EIS was used to investigate the interface properties of different modified GCEs, and the results of AC impedance spectra of bare GCE, CNFs modified GCE and ZnO/CNFs modified GCE are illustrated in Fig. 3. The semicircle part at higher frequencies is related to the electron transfer process, and the linear part at lower frequencies is related to the Warburg diffusion process. The electron transfer resistance of the electrochemical reaction (R_et) corresponds to the semicircle diameter of the Nyquist plots, and the R_et controls the electron transfer kinetics of the redox electrochemical probe at the electrode interface. The electron transfer resistance (R_et) of bare GCE was 755 Ω. Apparently, the R_et for the CNF modified GCE decreased dramatically, and was only 229 Ω. This proved that the interface resistance of the CNF modified GCE was significantly diminished in comparison with that of bare GCE due to the excellent conductivity of CNFs.

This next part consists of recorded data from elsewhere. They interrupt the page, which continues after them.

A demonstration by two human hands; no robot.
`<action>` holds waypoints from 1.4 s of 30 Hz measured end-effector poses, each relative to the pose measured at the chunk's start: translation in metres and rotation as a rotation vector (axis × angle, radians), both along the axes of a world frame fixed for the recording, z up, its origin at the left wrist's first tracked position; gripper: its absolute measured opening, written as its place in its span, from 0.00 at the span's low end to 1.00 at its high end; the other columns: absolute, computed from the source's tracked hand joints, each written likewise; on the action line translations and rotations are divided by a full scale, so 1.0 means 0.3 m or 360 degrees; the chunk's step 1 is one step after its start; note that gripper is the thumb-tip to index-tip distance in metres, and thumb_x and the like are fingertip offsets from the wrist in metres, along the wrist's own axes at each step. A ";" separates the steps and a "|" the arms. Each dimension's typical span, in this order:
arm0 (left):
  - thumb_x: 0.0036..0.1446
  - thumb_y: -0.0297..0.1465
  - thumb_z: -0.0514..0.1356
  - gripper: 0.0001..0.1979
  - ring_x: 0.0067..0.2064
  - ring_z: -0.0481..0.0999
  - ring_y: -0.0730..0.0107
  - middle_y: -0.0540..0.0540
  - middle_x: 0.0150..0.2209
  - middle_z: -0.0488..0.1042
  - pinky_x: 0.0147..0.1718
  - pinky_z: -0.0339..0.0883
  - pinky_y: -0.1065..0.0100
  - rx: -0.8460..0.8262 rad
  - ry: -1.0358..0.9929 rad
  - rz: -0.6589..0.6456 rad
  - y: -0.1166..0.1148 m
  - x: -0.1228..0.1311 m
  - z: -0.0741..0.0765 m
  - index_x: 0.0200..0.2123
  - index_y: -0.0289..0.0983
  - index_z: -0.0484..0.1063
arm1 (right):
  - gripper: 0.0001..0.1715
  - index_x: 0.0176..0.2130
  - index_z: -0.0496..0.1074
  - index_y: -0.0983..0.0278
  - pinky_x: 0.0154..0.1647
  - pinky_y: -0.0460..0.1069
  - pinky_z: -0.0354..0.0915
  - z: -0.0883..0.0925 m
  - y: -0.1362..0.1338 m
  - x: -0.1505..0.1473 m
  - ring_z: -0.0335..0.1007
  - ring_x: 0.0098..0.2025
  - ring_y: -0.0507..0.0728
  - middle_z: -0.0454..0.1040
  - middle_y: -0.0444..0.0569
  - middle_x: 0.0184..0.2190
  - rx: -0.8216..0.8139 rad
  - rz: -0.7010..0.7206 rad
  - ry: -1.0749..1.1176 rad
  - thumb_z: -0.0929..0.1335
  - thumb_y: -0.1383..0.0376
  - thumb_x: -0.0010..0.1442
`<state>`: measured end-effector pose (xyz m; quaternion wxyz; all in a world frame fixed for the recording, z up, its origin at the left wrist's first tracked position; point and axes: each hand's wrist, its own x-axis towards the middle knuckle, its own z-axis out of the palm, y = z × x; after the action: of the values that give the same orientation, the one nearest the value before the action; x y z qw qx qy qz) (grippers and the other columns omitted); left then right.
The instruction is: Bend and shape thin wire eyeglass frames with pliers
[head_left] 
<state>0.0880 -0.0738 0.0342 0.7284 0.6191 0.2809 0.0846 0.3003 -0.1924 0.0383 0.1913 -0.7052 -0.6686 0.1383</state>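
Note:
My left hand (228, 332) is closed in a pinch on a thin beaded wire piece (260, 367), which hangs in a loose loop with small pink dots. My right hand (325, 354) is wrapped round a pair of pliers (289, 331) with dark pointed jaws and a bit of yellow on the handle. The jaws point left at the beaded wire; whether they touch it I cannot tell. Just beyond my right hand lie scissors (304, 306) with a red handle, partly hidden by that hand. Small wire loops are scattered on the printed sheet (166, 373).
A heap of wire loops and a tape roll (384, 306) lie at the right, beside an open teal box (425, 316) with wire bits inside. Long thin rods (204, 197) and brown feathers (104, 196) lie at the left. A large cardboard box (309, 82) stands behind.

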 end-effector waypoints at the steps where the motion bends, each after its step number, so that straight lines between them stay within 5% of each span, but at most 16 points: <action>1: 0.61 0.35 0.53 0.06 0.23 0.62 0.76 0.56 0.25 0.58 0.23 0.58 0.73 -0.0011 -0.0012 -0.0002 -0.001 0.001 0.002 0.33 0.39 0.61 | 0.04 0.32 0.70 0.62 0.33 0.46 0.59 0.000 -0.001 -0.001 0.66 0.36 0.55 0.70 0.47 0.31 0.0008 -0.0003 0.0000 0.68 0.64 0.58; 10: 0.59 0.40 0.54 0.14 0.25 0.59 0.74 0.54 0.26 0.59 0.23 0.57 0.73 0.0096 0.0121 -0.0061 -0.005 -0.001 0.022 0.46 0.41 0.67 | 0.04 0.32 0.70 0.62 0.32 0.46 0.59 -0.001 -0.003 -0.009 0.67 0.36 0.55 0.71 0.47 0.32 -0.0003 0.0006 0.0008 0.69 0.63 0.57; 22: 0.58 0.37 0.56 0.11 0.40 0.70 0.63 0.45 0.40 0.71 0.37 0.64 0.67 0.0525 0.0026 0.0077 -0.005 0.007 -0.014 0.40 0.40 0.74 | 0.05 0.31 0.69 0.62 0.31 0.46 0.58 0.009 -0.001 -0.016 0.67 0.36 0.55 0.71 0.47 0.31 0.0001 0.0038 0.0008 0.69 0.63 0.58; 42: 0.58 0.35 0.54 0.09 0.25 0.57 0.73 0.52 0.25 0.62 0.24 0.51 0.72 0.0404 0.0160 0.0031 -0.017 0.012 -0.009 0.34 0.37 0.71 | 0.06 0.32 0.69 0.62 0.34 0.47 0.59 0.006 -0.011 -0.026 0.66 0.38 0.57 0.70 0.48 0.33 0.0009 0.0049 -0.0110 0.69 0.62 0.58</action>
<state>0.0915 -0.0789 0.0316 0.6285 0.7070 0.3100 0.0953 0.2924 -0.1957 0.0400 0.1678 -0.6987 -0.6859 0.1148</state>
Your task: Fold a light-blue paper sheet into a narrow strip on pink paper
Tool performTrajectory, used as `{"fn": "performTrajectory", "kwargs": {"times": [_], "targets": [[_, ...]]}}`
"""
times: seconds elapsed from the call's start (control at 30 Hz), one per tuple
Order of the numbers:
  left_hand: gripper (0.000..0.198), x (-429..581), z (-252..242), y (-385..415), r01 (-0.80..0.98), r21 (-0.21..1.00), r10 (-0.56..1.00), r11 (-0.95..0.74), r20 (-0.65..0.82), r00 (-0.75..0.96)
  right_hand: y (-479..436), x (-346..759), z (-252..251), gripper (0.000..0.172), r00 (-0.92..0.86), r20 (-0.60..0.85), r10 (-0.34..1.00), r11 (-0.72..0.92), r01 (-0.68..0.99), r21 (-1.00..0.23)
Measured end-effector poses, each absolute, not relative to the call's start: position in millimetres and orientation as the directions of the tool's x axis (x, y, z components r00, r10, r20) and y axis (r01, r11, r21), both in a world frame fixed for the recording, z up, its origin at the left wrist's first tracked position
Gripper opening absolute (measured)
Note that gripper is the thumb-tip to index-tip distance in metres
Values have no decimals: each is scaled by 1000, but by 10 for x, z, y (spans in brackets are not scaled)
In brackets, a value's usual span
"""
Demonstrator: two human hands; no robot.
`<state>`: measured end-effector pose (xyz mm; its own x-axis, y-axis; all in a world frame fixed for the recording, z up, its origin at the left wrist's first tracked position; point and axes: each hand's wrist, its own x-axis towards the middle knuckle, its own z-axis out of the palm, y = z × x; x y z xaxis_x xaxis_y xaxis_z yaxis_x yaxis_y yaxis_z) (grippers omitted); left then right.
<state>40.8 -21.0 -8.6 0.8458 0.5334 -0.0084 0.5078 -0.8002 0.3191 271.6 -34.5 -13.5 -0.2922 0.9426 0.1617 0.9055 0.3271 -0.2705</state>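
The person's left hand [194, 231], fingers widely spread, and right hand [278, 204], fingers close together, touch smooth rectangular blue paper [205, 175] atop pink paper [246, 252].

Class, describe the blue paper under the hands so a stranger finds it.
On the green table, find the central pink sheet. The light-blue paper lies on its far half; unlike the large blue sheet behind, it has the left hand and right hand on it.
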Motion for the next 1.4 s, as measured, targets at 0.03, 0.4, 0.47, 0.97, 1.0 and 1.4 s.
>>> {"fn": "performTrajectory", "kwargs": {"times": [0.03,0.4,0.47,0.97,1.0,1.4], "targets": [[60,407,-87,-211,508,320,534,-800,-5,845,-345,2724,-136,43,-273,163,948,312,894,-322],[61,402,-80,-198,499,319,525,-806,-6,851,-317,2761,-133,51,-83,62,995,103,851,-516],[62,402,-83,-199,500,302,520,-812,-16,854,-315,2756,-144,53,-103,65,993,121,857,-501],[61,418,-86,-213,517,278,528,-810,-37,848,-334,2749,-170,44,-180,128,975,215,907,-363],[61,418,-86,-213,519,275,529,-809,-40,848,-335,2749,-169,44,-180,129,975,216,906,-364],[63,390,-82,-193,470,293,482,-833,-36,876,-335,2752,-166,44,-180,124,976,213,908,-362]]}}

In addition, it can be easily seen that the R_et for the ZnO/CNF modified GCE was 677 Ω, which was larger than that for the CNF modified GCE. Herein, the enhanced interface resistance might be ascribed to the inferior conductivity of ZnO. Despite this, the R_et for the ZnO/CNF modified GCE was still lower than that for bare GCE, showing that the ZnO/CNFs are a potential candidate for a biosensor material.

Fig. 3 Nyquist plots for bare GCE, CNF modified GCE and ZnO/CNF modified GCE in a solution of 0.1 M KCl containing 5 mM Fe(CN)₆^3−/4− with a frequency range from 0.01 Hz to 100 000 Hz and signal amplitude of 5 mV. Inset: equivalent circuit used to model impedance data in the presence of redox couples.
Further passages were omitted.